Compared to a strategy where only RT-PCR is used for everyone, ICMR’s new strategy costs Rs 4.4 lakh more, while also doubling the time and effort, Suresh Vazirani, the founder of Transasia Bio-medicals, a medical diagnostics company, said.
Should people use the test at all?
Some experts say the test could still be valuable given how expensive and cumbersome the RT-PCR test is. Jayaprakash Muliyil, an epidemiologist at Christian Medical College (CMC), Vellore, suggested that ICMR ought to have skipped the requirement to retest negative samples. According to him, the antigen test is likely to be negative mainly when the SARS-CoV-2 viral load is low and the person is thus not infectious.
He pointed out that ICMR likely determined the antigen test’s sensitivity by comparing its results against an RT-PCR test on samples from the same set of people. However, he said that a positive on an RT-PCR test doesn’t always mean that the person is infectious. “People continue to show up as positive on the RT-PCR test even after they stop transmitting.”

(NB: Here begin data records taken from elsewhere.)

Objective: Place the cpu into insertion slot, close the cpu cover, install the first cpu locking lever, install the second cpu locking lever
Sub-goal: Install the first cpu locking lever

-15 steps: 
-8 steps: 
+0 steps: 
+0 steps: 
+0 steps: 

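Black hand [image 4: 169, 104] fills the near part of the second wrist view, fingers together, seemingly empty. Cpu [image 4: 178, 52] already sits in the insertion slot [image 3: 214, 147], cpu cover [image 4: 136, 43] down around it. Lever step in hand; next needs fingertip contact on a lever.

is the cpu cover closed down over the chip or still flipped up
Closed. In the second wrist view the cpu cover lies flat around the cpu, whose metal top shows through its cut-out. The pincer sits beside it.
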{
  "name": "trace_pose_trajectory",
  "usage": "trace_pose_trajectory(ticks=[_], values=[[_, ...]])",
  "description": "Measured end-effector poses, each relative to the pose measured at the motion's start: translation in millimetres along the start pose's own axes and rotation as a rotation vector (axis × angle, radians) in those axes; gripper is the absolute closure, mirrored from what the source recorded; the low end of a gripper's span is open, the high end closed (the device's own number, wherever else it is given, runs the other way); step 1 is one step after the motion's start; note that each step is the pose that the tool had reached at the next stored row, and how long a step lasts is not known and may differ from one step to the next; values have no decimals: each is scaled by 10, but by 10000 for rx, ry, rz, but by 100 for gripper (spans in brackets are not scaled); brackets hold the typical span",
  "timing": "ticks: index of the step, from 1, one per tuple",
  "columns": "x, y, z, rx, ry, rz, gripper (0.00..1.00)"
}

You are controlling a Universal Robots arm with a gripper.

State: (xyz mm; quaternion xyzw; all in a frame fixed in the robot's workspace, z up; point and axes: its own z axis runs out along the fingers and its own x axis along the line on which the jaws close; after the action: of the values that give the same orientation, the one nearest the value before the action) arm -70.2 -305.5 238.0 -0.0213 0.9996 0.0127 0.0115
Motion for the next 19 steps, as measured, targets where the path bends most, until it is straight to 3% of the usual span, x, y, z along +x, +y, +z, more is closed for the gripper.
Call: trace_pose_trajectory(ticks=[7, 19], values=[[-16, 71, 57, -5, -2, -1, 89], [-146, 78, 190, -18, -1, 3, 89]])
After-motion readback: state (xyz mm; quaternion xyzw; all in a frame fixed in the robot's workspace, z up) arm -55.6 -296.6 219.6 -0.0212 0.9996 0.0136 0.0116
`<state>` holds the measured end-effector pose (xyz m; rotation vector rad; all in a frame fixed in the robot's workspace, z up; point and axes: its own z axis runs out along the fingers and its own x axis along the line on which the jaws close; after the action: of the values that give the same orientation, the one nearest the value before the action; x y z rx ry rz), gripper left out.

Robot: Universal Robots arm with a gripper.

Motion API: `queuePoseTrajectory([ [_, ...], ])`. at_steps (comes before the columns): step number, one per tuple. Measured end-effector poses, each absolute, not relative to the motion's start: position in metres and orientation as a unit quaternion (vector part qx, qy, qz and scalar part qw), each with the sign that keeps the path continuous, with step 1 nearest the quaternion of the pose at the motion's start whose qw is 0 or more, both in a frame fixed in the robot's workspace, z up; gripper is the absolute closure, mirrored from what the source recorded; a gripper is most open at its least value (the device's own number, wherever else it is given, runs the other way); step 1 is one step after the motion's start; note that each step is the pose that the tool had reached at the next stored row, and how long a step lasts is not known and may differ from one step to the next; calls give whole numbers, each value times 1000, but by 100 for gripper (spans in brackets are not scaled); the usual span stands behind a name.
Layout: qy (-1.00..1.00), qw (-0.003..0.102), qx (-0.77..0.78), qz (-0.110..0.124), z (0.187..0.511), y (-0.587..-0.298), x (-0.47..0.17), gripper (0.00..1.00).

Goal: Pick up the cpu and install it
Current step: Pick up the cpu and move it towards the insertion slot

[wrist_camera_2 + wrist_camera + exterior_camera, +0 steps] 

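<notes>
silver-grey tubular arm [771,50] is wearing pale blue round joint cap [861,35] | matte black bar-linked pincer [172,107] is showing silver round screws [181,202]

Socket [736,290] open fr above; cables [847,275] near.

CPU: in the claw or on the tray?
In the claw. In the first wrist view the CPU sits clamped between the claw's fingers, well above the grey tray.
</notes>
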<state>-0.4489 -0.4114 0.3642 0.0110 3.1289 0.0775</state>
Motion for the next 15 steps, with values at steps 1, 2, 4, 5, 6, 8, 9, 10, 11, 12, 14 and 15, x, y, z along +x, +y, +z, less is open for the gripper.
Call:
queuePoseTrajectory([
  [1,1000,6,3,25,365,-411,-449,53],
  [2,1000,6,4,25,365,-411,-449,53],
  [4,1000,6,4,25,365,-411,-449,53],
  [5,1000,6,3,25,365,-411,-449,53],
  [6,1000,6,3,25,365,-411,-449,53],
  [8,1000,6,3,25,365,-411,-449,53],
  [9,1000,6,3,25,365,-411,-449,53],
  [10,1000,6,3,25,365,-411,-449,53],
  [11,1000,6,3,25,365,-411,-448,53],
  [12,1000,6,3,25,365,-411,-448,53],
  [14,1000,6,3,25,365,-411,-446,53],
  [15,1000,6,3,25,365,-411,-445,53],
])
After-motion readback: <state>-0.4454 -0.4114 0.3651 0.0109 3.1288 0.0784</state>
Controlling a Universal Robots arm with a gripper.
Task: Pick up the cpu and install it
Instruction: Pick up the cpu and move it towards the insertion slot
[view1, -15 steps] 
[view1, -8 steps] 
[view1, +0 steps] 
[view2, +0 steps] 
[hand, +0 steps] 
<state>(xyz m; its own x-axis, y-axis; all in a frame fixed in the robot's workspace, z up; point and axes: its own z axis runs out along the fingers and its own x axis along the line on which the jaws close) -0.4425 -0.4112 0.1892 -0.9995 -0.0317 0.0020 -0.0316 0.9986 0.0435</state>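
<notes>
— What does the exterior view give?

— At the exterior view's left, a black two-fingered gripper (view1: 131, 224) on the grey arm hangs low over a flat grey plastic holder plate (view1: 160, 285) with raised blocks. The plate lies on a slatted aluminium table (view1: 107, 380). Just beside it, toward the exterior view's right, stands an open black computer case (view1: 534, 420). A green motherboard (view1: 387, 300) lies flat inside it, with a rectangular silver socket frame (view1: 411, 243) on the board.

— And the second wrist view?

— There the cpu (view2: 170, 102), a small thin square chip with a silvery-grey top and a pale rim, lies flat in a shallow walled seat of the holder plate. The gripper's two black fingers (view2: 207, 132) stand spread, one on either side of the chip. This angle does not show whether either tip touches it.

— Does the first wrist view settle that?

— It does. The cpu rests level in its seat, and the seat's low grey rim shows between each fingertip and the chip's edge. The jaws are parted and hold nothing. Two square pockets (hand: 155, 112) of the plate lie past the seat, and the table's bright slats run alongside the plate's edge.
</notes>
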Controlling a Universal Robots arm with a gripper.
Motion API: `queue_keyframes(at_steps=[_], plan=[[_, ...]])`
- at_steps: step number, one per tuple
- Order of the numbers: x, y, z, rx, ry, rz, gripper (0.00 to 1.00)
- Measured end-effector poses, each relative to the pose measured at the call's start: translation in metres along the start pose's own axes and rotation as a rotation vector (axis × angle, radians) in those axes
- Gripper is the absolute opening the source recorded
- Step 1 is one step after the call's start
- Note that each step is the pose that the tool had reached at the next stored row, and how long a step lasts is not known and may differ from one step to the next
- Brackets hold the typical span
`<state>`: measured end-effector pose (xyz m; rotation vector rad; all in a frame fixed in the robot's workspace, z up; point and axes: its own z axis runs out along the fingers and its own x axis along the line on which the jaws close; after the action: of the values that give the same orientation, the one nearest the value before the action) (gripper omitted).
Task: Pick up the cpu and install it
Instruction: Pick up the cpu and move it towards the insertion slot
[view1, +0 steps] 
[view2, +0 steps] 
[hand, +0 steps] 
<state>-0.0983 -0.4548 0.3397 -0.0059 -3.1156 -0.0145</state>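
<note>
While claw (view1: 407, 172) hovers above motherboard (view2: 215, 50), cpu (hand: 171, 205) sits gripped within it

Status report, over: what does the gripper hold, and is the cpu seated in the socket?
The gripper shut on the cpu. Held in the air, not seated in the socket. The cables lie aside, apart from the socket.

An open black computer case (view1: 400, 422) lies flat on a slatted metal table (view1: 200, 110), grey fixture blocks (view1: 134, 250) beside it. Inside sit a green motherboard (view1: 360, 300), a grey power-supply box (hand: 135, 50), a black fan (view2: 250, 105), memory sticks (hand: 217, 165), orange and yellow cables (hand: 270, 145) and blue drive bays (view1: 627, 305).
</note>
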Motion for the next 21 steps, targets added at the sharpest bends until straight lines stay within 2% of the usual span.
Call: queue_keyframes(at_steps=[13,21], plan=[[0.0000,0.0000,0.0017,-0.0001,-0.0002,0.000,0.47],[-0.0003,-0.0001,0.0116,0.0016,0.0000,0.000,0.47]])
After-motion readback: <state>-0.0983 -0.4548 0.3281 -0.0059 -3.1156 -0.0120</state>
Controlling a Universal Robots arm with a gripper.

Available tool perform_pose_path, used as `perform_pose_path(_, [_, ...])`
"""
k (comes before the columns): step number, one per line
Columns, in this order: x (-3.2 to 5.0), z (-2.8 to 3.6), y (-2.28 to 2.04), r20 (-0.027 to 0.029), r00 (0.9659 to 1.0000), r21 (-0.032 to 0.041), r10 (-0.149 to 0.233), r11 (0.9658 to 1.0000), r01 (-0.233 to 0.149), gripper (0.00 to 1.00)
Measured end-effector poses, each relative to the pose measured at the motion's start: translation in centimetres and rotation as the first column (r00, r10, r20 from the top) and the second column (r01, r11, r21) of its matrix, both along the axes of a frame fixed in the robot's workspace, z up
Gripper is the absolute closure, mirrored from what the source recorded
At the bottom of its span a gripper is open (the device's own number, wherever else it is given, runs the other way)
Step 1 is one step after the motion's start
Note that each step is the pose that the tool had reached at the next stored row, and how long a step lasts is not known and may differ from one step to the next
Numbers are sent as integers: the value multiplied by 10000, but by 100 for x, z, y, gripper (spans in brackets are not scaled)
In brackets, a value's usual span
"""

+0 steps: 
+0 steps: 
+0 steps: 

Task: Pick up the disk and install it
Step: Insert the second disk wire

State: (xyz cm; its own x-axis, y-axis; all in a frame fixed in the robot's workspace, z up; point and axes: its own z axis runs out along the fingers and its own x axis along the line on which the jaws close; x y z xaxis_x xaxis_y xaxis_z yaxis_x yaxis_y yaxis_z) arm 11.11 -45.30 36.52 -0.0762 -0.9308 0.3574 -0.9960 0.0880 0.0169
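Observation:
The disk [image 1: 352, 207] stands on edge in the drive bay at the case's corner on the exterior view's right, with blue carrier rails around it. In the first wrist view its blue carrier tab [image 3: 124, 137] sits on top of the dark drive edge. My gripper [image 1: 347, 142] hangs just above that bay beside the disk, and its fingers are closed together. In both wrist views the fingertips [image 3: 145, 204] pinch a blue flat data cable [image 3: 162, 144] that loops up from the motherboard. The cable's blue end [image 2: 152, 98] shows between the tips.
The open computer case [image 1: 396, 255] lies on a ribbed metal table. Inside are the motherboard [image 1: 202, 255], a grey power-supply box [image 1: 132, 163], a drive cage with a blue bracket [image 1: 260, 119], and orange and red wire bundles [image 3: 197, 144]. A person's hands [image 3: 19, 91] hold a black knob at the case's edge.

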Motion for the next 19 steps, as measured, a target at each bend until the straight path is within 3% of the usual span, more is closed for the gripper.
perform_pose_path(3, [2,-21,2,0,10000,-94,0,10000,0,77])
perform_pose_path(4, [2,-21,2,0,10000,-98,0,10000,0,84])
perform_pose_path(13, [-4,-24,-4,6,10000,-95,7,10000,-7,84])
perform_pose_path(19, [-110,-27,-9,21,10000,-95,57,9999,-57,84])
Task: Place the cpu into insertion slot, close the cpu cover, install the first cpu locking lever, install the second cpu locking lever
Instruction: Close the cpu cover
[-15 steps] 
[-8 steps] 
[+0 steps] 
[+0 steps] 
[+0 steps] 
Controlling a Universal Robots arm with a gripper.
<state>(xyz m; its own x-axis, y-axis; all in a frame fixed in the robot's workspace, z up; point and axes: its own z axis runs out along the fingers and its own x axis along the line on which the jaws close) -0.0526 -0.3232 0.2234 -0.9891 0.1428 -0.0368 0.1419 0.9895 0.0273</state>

Since a comparison with RT-PCR tests would make the antigen test’s false negative rate seem high, Muliyil thinks a negative on the antigen test can be considered to be a true negative: it would mean that the person has a lower viral load and is less likely to be infectious.
But we don’t know this for sure. Only a study of the correlation between the infectiousness of a person and positivity on the antigen test can determine this. If ICMR had conducted such a study, it would have enhanced the public-health use of the antigen test, Muliyil said.
The antigen test could also be deployed by pooling negative samples while retesting them via RT-PCR, instead of retesting individual negative samples, according to Jacob John, a professor of community medicine at CMC. If 8-16 negative samples could be tested in one go, the cost of RT-PCR tests could be lowered, making the whole exercise more economical. Such a strategy would work in regions with high prevalence, John said.
However, the rapid antigen guidelines make no mention of pooled-testing – nor do they suggest a minimum threshold of prevalence for regions where the test should be deployed.
Emailed questions to ICMR about the strategy went unanswered.
Priyanka Pulla is a science writer.
The reporting for this story was funded by a public health journalism grant to Priyanka Pulla from The Thakur Family Foundation.